[Opening Data listing section]

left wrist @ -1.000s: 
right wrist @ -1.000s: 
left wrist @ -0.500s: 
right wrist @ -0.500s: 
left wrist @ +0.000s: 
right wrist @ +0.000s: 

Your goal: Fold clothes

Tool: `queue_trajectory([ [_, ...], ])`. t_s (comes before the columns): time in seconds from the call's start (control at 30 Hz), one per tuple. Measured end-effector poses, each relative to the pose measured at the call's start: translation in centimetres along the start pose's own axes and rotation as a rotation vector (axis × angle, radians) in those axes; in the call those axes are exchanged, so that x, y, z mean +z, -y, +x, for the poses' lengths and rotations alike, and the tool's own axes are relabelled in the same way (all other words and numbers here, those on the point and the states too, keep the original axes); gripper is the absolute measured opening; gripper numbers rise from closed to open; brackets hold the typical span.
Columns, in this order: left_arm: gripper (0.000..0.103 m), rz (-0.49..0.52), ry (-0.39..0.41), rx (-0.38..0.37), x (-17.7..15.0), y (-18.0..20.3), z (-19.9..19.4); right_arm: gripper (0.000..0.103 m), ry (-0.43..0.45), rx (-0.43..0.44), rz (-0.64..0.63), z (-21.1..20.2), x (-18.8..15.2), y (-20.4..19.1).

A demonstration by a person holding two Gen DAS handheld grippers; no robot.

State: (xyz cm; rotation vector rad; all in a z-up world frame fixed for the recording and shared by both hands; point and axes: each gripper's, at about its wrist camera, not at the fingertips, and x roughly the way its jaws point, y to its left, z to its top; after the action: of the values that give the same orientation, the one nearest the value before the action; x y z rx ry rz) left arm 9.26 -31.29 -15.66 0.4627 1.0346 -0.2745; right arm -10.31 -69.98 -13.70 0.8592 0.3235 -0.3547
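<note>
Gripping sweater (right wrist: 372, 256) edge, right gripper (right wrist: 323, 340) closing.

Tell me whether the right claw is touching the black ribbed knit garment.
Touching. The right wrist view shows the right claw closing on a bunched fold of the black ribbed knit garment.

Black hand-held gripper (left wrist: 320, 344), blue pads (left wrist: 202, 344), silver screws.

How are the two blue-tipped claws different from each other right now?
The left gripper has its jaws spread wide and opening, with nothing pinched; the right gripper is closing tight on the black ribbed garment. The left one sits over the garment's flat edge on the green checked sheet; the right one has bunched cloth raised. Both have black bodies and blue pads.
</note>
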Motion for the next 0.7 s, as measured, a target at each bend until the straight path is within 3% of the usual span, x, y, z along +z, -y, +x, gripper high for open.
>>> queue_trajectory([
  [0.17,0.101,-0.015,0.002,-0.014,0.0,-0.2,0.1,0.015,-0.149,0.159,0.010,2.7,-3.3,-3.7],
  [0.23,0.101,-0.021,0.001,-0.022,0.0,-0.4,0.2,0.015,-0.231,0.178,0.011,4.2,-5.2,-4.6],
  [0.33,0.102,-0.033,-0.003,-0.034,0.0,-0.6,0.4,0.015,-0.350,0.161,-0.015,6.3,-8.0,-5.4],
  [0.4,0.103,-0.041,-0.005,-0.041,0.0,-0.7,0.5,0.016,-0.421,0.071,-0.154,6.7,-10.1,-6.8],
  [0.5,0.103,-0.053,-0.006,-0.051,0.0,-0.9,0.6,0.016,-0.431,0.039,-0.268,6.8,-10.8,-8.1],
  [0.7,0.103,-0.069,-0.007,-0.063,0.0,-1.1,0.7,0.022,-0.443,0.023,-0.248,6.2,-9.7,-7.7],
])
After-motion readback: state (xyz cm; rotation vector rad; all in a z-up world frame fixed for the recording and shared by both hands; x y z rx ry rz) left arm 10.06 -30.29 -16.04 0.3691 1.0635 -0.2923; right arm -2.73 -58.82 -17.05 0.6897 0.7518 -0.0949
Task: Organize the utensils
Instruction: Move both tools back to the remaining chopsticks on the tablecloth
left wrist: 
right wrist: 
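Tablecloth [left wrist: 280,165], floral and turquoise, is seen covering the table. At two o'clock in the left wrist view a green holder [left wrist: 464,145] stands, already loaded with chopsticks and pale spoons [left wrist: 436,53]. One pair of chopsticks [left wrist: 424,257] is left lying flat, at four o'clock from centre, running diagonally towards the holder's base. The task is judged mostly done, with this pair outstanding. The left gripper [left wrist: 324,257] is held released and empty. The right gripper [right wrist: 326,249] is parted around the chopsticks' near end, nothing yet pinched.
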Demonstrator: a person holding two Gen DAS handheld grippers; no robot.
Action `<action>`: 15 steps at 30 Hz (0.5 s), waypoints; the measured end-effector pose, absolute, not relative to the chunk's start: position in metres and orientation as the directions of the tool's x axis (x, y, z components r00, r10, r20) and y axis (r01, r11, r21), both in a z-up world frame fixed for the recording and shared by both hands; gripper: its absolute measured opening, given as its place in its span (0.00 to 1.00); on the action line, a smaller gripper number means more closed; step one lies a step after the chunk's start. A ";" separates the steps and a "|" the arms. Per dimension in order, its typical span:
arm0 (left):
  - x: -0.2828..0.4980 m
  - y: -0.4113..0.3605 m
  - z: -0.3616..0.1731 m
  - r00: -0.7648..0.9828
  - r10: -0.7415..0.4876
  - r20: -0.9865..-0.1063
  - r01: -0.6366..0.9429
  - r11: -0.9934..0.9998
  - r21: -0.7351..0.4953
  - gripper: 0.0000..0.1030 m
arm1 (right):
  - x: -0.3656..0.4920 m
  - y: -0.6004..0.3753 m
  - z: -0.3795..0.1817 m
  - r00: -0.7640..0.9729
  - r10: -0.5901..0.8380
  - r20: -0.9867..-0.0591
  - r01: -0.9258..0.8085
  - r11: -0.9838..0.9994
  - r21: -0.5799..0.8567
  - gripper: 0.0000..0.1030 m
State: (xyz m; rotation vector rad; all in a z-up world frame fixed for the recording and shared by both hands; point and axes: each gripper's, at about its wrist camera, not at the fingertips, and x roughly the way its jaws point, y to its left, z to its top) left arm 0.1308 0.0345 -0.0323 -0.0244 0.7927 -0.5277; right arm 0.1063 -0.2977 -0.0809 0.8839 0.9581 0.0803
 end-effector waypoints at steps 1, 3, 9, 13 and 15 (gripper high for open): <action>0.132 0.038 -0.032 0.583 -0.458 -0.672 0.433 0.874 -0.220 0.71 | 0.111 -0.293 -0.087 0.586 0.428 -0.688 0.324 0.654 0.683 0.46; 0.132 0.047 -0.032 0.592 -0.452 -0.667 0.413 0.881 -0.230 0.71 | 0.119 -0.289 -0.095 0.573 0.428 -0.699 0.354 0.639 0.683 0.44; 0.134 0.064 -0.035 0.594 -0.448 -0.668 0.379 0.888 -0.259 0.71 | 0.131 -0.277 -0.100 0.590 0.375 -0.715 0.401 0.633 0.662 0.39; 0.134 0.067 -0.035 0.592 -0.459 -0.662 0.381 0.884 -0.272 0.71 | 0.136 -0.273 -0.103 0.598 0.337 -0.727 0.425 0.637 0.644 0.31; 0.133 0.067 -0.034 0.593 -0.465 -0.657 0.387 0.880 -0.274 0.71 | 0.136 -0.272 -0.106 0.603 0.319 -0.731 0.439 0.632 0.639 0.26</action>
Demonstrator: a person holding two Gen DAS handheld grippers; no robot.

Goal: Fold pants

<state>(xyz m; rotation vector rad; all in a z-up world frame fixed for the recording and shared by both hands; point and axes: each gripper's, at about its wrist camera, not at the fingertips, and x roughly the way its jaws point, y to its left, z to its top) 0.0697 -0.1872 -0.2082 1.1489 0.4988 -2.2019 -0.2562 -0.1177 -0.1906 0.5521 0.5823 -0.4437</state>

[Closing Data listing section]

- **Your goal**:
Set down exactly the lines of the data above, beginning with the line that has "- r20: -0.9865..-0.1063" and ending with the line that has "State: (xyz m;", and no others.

- **Answer to this problem**:
  - r20: -0.9865..-0.1063
  - r01: -0.6366..0.9429
  - r11: -0.9934..0.9998
  - r21: -0.7351..0.4953
  - gripper: 0.0000..0.1030 m
arm1 (right):
  - x: -0.3656..0.4920 m
  - y: -0.6004..0.3753 m
  - z: -0.3795..0.1817 m
  - r00: -0.7640..0.9729
  - r10: -0.5901..0.8380
  - r20: -0.9867..-0.0591
  - r01: -0.9258..0.8085
  - r11: -0.9838..0.9994
  - r21: -0.5799..0.8567
  - gripper: 0.0000..0.1030 m
State: (xyz m; rotation vector rad; all in a z-up world frame fixed for the recording and shared by both hands; point and axes: each gripper's, at about its wrist camera, not at the fingertips, and x roughly the way its jaws point, y to its left, z to its top) left arm 0.1308 0.0345 -0.0323 -0.0244 0.7927 -0.5277; right arm 0.1063 -0.2977 -0.0809 0.8839 0.9581 0.0803

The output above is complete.